Le materie prime sono spesso considerate un investimento indiretto sui mercati emergenti, che in molti casi sono altamente dipendenti dalla produzione e dal prezzo dei minerali. In termini di asset allocation andrebbero invece ancora considerati come due asset a sé stanti. I mercati emergenti sono ancora fortemente dipendenti dalla Cina e dal fatto che i cinesi possano far cambiare direzione alla loro economia. È una scommessa sulla Cina al pari degli altri investimenti. Investire nei mercati emergenti significa anche assumere un’elevata esposizione alle materie prime, e dalla nostra prospettiva top-down preferiamo un’esposizione alle materie prime anziché un investimento nei mercati emergenti.

È importante ricordare che i prezzi dei titoli value e growth evidenziano marcati scarti di valutazione tra i mercati emergenti e quelli sviluppati. Un cambio di leadership durante una fase rialzista è molto raro; da investitori saremmo quindi più propensi a continuare a puntare sui settori vincenti.
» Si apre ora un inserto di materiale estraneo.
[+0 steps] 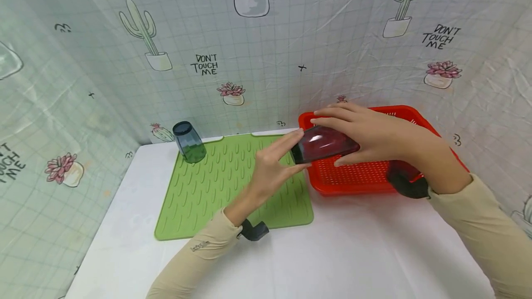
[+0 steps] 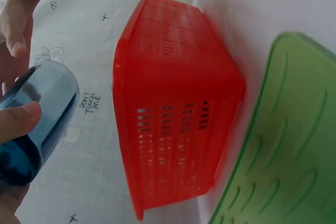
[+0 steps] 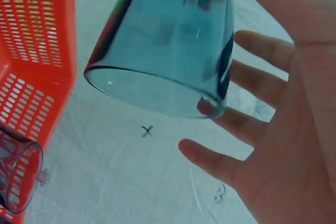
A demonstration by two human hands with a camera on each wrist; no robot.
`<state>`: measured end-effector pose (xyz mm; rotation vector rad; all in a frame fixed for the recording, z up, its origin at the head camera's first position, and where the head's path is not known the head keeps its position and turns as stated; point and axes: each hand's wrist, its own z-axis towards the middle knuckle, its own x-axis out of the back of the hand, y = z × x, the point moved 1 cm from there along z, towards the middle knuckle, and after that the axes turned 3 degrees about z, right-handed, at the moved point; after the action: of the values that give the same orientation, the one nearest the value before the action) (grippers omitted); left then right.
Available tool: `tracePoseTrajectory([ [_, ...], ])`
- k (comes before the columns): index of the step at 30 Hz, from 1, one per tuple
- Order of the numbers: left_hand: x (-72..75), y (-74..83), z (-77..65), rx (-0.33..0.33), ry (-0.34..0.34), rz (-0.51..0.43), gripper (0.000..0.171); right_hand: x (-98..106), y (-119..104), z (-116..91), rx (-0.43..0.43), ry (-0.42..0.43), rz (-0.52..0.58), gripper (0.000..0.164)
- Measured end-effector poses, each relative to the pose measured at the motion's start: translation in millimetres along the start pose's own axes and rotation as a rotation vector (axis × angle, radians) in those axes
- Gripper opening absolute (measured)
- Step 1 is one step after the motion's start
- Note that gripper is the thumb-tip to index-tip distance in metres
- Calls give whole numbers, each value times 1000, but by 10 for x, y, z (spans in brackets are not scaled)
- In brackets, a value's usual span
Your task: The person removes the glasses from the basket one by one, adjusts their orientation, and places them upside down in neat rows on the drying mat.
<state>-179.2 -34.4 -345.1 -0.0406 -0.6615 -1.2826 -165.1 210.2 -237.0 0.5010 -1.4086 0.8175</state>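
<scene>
A bluish drinking glass (image 1: 324, 144) is held on its side over the near left part of the red basket, looking dark red against it. My left hand (image 1: 270, 165) grips the thick base end, thumb on the wall in the left wrist view. Around the rim end, my right hand (image 1: 370, 133) has its fingers loosely extended. In the right wrist view the glass's open rim (image 3: 157, 93) shows, with one fingertip at its edge. Another tinted glass (image 1: 189, 142) stands upside down at the back left corner of the green mat (image 1: 224, 183).
The red perforated basket (image 1: 357, 188) stands right of the mat. Inside it lies another glass (image 3: 18, 174). White tabletop (image 1: 324, 253) stretches along the front. A curtain (image 1: 274, 40) printed with cacti hangs close behind.
</scene>
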Motion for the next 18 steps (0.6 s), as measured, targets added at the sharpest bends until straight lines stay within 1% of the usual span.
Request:
tracePoseTrajectory([
  [2, 22, 12, 8, -79, -21, 76, 67, -28, -4, 36, -2, -15, -56, 86],
  [4, 38, 26, 14, -143, -36, 132, 64, -55, -4, 64, -11, -32, -92, 86],
  [6, 47, 38, 17, -194, -44, 170, 62, -80, -5, 88, -18, -46, -114, 86],
  [8, 51, 47, 16, -229, -51, 195, 61, -100, -11, 103, -26, -57, -121, 87],
  [11, 53, 60, 17, -255, -58, 218, 60, -119, -23, 115, -27, -64, -124, 87],
  [18, 61, 93, 25, -267, -61, 214, 58, -132, -50, 120, -41, -71, -125, 83],
])
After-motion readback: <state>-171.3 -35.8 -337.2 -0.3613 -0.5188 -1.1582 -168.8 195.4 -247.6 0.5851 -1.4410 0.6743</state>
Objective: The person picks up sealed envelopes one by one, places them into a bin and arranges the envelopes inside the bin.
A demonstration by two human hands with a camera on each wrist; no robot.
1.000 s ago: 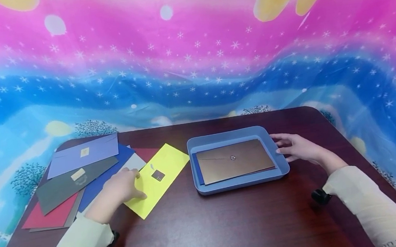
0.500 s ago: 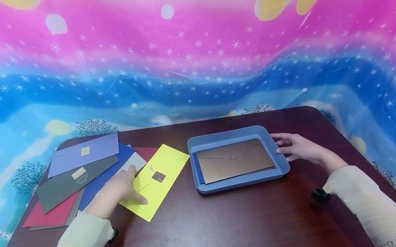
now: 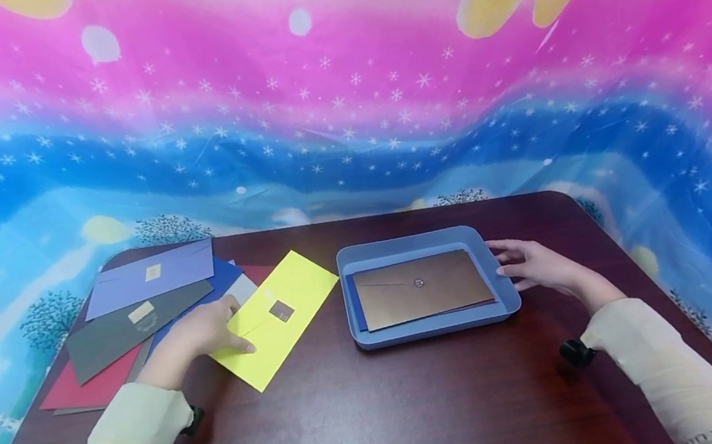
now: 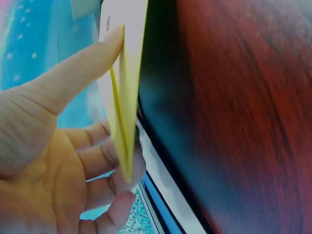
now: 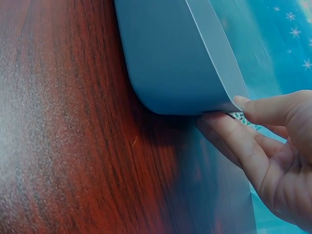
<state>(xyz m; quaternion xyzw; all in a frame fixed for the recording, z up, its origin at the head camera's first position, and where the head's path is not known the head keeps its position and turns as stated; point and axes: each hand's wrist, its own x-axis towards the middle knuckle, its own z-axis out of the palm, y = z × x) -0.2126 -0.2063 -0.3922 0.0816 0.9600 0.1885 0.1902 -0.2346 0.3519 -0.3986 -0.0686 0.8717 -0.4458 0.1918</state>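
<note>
My left hand pinches the lower left edge of a yellow envelope. In the left wrist view the thumb lies on the envelope's upper face and the fingers are behind it, with the envelope raised off the table. On the right, my right hand holds the right side of a blue-grey tray. The right wrist view has the thumb at the tray's rim and the fingers against its outer wall. Inside the tray a brown envelope lies on top of a blue one and others barely showing.
A loose pile of envelopes spreads over the left of the dark wooden table. Lilac, dark grey, blue and red ones overlap there. A patterned cloth hangs behind the table.
My left hand has drawn slightly back to the left with the yellow envelope, whose far corner now sits a bit higher in view. The right hand and tray have stayed put.
</note>
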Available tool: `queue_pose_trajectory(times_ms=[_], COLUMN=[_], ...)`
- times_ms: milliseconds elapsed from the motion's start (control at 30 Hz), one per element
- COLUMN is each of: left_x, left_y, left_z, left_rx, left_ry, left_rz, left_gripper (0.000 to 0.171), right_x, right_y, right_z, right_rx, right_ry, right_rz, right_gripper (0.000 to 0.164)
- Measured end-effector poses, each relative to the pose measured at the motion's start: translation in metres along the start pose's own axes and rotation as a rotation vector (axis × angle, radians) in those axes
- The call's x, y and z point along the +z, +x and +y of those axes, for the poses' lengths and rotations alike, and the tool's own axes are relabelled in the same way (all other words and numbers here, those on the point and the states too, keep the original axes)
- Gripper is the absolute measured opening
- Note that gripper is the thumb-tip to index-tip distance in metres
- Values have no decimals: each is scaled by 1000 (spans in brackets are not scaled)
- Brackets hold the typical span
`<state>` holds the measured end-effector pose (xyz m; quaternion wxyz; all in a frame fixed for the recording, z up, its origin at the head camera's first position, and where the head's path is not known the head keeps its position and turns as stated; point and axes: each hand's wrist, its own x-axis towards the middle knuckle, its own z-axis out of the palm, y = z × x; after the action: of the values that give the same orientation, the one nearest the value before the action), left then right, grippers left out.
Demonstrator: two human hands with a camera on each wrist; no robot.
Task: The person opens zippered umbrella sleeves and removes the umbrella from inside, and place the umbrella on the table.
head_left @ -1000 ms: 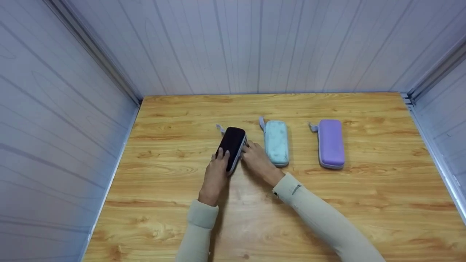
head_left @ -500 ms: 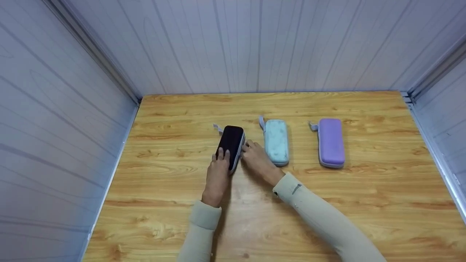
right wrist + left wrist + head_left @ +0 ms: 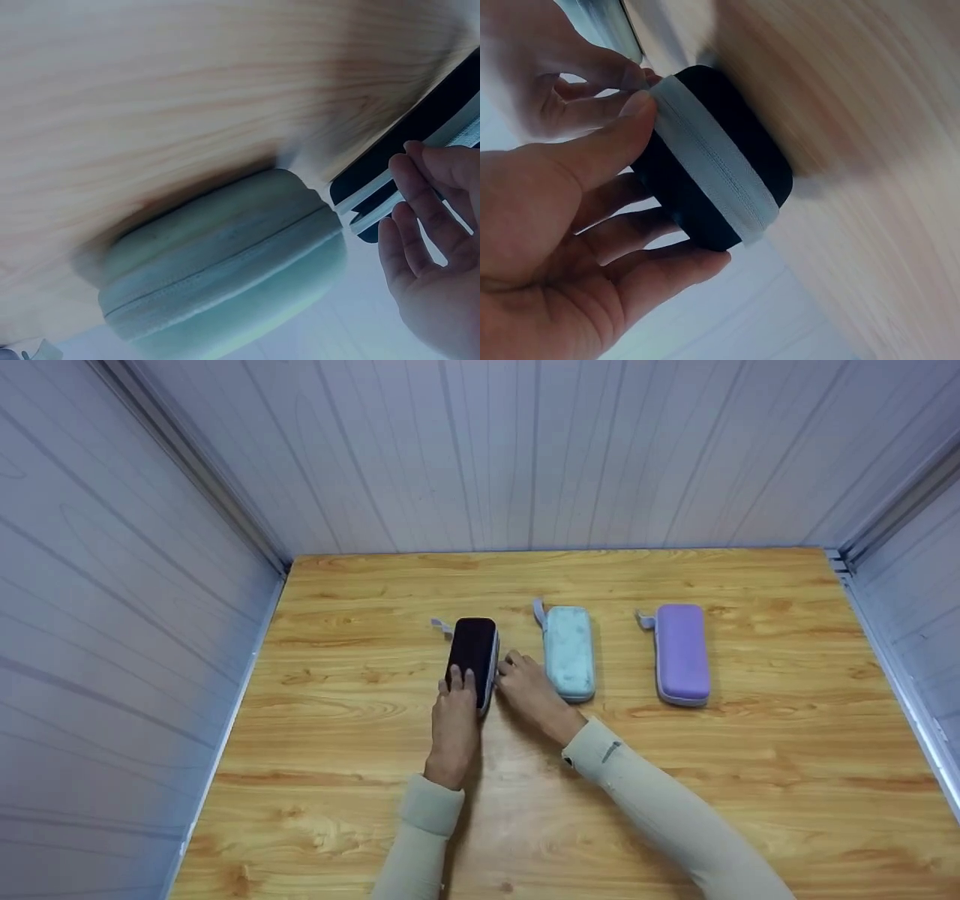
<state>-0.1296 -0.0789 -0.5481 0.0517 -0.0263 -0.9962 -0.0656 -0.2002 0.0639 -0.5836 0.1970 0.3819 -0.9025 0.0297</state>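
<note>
A black zip-up hard case (image 3: 474, 646) with a grey zipper band and a grey wrist strap (image 3: 442, 626) lies on the wooden table. My left hand (image 3: 454, 724) holds its near end, fingers on the top and thumb against the zipper band (image 3: 716, 161) in the left wrist view. At the case's right side, my right hand (image 3: 531, 688) pinches at the zipper with curled fingers; the pull itself is hidden. In the right wrist view the two band edges (image 3: 367, 191) stand apart toward the far end, while the near end's zipper looks closed.
A pale teal marbled case (image 3: 570, 652) lies just right of my right hand, its strap at the upper left. Farther right is a purple case (image 3: 682, 652). Panelled walls (image 3: 487, 457) bound the table (image 3: 337, 810) at the back and sides.
The black case has turned counterclockwise, its far end swinging left and its near end moving right. My left hand has shifted right with it; the right hand has barely moved.
</note>
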Motion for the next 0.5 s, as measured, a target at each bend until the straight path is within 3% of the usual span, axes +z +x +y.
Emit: queue_pose_trajectory(times_ms=[500], left_x=[4], left_y=[-3], left_z=[4], left_rx=[-38], left_ry=[-14], left_rz=[51], left_gripper=[50], right_x=[-2], right_y=[-3], right_z=[-2], right_rx=[-14], right_ry=[22], right_rz=[2], right_gripper=[9])
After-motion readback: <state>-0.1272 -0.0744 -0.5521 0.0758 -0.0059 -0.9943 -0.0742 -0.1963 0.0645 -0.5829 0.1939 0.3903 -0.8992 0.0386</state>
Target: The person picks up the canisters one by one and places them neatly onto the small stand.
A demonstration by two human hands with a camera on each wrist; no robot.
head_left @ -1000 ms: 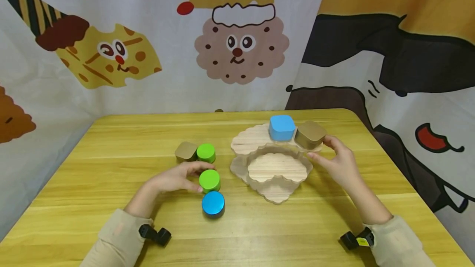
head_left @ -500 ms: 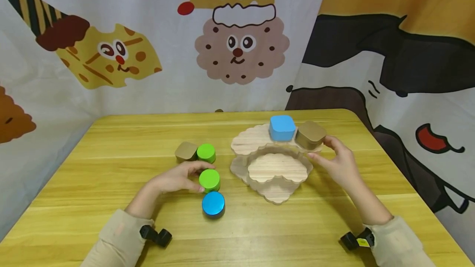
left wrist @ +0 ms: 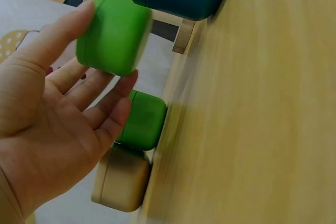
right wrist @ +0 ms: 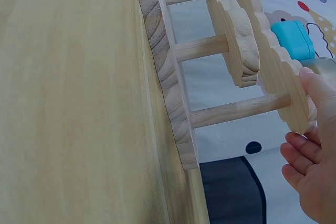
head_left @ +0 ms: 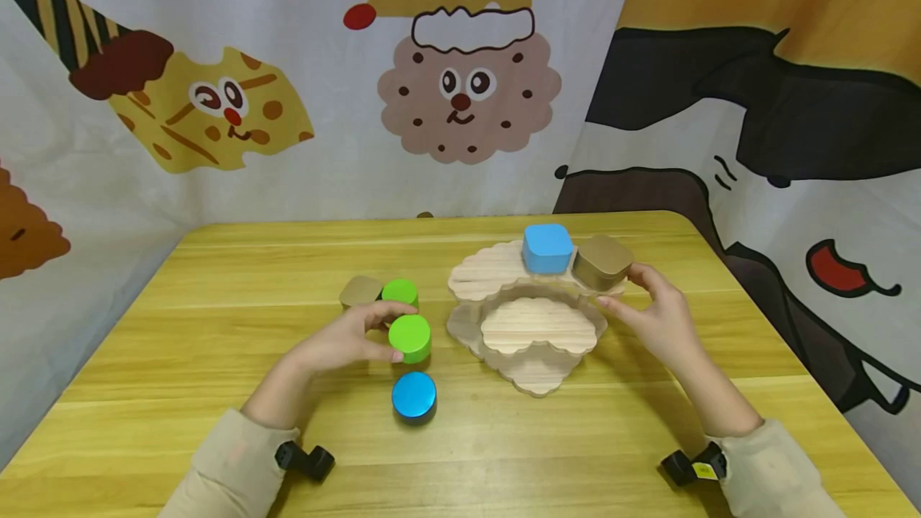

Una questione correlata è il ritorno in auge dello stile di investimento value, che dallo scorso anno è presente in certa misura nella maggior parte dei portafogli dei mercati emergenti. Lo stile value consiste in un approccio più a buon mercato di quello growth ma, quando la liquidità abbonda, le valutazioni influenzano in misura inferiore il processo decisionale degli investitori, anche se lo scenario attuale offre poche opportunità di sovraperformance dei titoli growth a questi livelli più onerosi. Data la relativa sensibilità alla duration dei titoli growth, prima di cambiare le allocazioni avremmo bisogno di osservare un aumento più marcato dei rendimenti effettivi lunghi (mentre nel 2022 non prevediamo che un modesto aumento). Intanto, permangono stimoli che favoriscono i titoli growth rispetto a quelli value.

Oltre all’esaurimento del ciclo di espansione del credito cinese, vorremmo osservare un deprezzamento del biglietto verde, che potrebbe ugualmente richiedere del tempo. Probabilmente avverrà nella seconda metà del 2022, visti i differenziali di tasso positivi o crescenti che favoriscono gli Stati Uniti alla vigilia della stretta Fed. In definitiva, ci sorprenderebbe molto, nel 2022, osservare una sovraperformance dei titoli dei mercati emergenti rispetto alle azioni dei mercati sviluppati o ai titoli growth. Resteremo fedeli a quello che pensiamo sarà il risultato economico, anche se le cose cambiano molto rapidamente; l’anno prossimo potremmo patire uno shock deflazionistico. Se iniziassimo a rilevare prezzi che non ci convincono, assumeremmo una posizione più contrarian. Bisogna rimanere aperti a diversi possibili scenari inflazionistici, in un clima generale di incertezza macroeconomica ancora elevata da una prospettiva storica. Ciò significa che potremmo assistere a importanti cambi di rotta sui mercati, di cui beneficiare nel 2022.